Instructions to follow:
Your reply should be the whole listing, copied exactly, with the pictures left out.

Provided material:
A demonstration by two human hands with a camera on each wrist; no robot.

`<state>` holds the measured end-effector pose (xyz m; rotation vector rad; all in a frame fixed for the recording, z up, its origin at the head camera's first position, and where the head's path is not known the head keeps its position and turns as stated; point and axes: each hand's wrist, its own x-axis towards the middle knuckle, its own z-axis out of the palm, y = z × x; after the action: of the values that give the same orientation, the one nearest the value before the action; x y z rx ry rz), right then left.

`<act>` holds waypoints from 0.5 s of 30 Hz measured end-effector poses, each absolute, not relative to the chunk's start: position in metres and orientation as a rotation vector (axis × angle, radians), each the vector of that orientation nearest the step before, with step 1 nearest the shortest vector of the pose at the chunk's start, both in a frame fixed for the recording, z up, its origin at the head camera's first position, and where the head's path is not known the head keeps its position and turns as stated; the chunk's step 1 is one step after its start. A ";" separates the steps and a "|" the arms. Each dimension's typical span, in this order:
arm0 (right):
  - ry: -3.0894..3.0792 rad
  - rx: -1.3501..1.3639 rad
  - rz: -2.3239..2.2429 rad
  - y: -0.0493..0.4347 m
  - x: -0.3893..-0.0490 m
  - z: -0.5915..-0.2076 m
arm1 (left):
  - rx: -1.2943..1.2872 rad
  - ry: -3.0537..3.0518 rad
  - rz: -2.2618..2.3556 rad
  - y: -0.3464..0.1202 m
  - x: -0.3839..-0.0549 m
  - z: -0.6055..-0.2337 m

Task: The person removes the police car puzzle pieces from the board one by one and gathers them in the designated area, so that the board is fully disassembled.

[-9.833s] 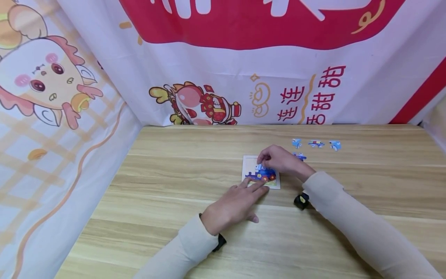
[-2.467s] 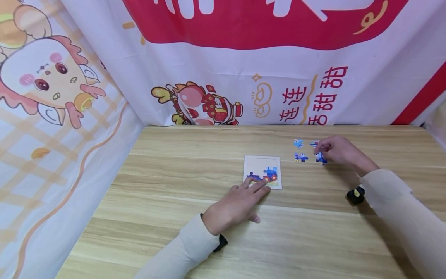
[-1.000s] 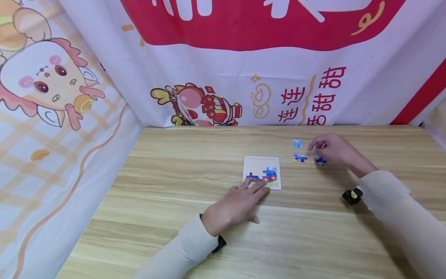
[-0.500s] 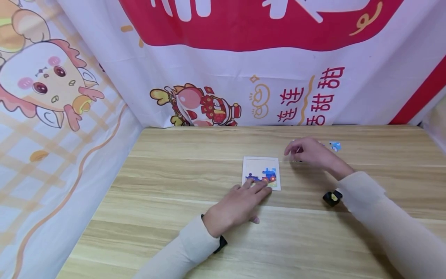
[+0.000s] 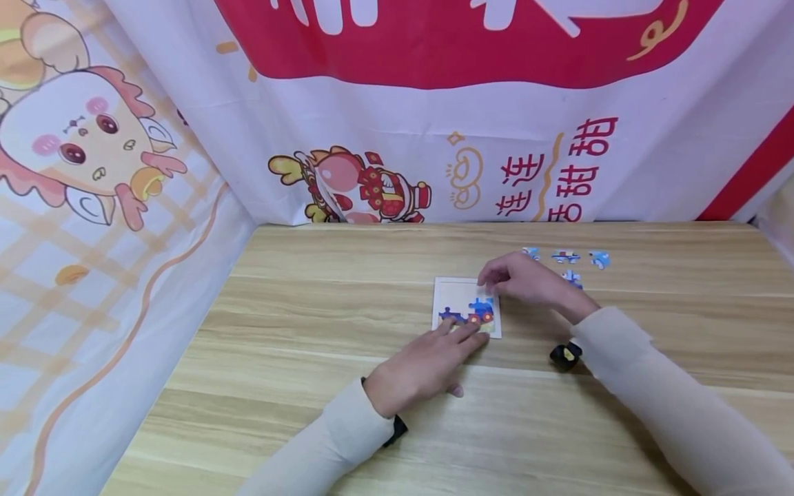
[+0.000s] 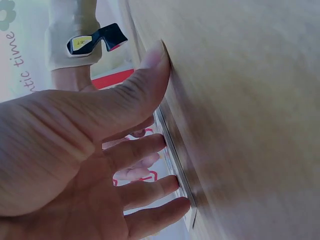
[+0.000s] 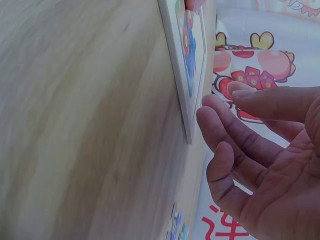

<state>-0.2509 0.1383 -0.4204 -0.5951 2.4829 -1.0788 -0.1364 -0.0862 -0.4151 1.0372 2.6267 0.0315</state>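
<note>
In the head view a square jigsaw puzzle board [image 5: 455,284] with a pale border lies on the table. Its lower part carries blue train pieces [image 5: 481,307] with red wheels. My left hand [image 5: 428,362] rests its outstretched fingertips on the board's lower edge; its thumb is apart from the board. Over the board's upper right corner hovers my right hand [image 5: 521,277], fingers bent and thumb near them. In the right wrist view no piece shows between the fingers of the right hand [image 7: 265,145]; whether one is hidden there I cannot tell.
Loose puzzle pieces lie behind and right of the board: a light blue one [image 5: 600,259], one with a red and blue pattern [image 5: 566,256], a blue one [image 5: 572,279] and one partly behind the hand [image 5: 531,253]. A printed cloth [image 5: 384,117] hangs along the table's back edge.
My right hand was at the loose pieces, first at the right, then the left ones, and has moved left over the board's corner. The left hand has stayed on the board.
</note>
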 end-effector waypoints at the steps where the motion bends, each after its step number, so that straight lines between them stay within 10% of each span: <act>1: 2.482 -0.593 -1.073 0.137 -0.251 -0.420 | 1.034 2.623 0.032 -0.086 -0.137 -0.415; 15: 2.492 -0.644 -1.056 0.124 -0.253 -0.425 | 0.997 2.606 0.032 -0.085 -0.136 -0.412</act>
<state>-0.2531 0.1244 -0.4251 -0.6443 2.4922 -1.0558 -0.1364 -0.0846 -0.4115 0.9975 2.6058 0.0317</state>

Answer below:
A demonstration by two human hands with a camera on each wrist; no robot.

`<state>` holds the measured end-effector pose (xyz m; rotation vector rad; all in a frame fixed for the recording, z up, its origin at the head camera's first position, and where the head's path is not known the head keeps its position and turns as stated; point and axes: each hand's wrist, its own x-axis towards the middle knuckle, its own z-axis out of the palm, y = z × x; after the action: of the values that give the same orientation, the one nearest the value before the action; x y z rx ry rz), right then left.

`<act>` holds waypoints from 0.5 s of 30 Hz measured end-effector poses, each absolute, not relative to the chunk's start: position in metres and orientation as a rotation vector (axis × angle, radians), each the vector of that orientation nearest the step before, with step 1 nearest the shortest vector of the pose at the chunk's start, both in a frame fixed for the recording, z up, its origin at the head camera's first position, and where the head's path is not known the head keeps its position and turns as stated; the chunk's step 1 is one step after its start. A ";" separates the steps and a "|" the arms. Each dimension's typical span, in this order:
arm0 (right):
  - ry: -3.0894..3.0792 rad
  - rx: -1.3501..1.3639 rad
  - rz: -2.3239..2.2429 rad
  - y: -0.0493..0.4347 m
  - x: -0.3893..-0.0490 m
  - z: -0.5915..-0.2076 m
arm1 (left):
  - rx: -1.2943..1.2872 rad
  - ry: -3.0537..3.0518 rad
  - rz: -2.2618..2.3556 rad
  - y: -0.3464..0.1202 m
  - x: -0.3839..-0.0549 m
  - z: -0.6055..-0.2337 m

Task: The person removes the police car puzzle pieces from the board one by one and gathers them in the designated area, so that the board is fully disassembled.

[-9.833s] 
[-2.467s] 
[-1.000s] 
[-0.500s] 
[+0.000s] 
[+0.000s] 
[+0.000s] 

<state>-0.2509 0.1383 -0.4204 -0.5951 2.4829 -1.0788 -0.1364 -0.0862 -0.4151 1.0372 2.6267 0.0315</state>
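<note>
In the head view a square jigsaw puzzle board [image 5: 455,284] with a pale border lies on the table. Its lower part carries blue train pieces [image 5: 481,307] with red wheels. My left hand [image 5: 428,362] rests its outstretched fingertips on the board's lower edge; its thumb is apart from the board. Over the board's upper right corner hovers my right hand [image 5: 521,277], fingers bent and thumb near them. In the right wrist view no piece shows between the fingers of the right hand [image 7: 265,145]; whether one is hidden there I cannot tell.
Loose puzzle pieces lie behind and right of the board: a light blue one [image 5: 600,259], one with a red and blue pattern [image 5: 566,256], a blue one [image 5: 572,279] and one partly behind the hand [image 5: 531,253]. A printed cloth [image 5: 384,117] hangs along the table's back edge.
My right hand was at the loose pieces, first at the right, then the left ones, and has moved left over the board's corner. The left hand has stayed on the board.
</note>
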 end-effector waypoints at the steps where the motion bends, each after its step number, so that straight lines between them stay within 10% of each span: <act>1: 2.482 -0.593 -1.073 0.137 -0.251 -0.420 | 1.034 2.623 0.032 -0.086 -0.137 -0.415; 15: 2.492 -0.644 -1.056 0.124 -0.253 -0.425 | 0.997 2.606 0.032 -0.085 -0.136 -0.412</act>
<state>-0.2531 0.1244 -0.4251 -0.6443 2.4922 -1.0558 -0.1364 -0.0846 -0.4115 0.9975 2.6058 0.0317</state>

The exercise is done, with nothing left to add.